Colombo – La police sri-lankaise a levé dimanche matin le couvre-feu, mais maintenait une présence renforcée dans un quartier de la capitale Colombo, après l’attaque perpétrée la veille par des bouddhistes contre une mosquée.

 

Des centaines de policiers anti-émeutes restaient en alerte dans le quartier de Grandpass, à la suite des violences qui ont fait au moins quatre blessés. « Le couvre-feu a été levé ce [dimanche] matin, mais nous gardons une forte présence sur la zone », a déclaré un porte-parole de la police.

 

Le gouvernement n’a pas commenté ces derniers événements, causés par l’objection de bouddhistes à l’ouverture d’une mosquée dans le quartier.

 

« Nous avons été surpris, car nous pensions que les choses s’étaient calmées », a indiqué à l’AFP Fazin Farook, porte-parole du All Ceylon Jamiyyathul Ulama, l’organisme qui rassemble les responsables religieux musulmans du Sri Lanka. « Avec cette attaque, nous sommes de nouveau soucieux, car nous voyons ce mouvement [anti-musulman] se poursuivre. »

 

En mars dernier, deux commerces tenus par des musulmans avaient été incendiés, à proximité de Colombo, dans une attaque motivée là aussi par un sentiment anti-musulman, a ajouté le responsable.
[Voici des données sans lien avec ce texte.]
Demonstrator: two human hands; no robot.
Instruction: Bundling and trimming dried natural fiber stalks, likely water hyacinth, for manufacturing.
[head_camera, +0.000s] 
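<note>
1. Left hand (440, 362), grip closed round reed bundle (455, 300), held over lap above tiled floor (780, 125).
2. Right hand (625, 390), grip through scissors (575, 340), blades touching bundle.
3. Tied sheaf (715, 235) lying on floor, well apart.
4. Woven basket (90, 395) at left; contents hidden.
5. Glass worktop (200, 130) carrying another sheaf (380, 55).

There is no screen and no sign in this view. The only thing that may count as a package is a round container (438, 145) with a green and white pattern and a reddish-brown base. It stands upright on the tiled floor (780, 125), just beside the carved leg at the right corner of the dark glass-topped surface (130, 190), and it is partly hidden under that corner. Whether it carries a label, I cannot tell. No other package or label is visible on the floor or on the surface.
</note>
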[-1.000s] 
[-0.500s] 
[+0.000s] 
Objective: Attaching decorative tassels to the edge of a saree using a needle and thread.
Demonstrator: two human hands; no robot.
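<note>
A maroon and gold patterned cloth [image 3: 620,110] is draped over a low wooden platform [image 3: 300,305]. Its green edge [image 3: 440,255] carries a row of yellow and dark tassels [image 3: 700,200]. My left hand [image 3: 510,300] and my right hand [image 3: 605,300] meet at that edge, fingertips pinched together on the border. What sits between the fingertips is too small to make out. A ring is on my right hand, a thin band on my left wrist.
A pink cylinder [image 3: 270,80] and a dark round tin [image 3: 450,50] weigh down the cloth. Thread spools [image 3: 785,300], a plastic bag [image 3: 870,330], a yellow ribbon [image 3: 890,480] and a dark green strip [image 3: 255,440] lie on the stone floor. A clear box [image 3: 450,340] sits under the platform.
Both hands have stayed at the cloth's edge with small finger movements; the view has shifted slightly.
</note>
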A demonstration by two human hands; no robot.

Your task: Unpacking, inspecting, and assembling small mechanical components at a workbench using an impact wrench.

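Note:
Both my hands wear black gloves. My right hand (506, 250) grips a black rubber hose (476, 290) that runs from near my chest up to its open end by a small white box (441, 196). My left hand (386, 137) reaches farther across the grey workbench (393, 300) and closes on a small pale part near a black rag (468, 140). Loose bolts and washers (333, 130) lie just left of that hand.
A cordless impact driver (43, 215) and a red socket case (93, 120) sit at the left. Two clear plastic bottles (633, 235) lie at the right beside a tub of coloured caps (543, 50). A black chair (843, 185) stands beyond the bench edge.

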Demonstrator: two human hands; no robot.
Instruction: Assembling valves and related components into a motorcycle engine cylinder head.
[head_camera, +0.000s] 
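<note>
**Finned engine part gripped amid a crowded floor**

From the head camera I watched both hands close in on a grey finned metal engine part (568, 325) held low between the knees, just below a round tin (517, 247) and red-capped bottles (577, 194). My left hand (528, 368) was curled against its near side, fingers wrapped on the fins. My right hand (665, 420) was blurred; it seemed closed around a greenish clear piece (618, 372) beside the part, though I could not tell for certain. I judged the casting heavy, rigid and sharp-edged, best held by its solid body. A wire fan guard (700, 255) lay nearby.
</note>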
Trois moines bouddhistes et quatorze autres personnes avaient été arrêtés, puis libérés, car personne n’avait porté plainte.

 

Le Conseil des musulmans du Sri Lanka, qui regroupe, lui, des associations de la société civile, s’est dit inquiet, notant que les autorités avaient assuré que cette nouvelle mosquée pouvait ouvrir ses portes, malgré les vives protestations d’un temple bouddhiste voisin.

 

Selon des habitants du quartier, le temple a fait sonner ses cloches samedi pour appeler des dizaines de protestataires qui se sont rendus à la mosquée, pour jeter des pierres aux fidèles.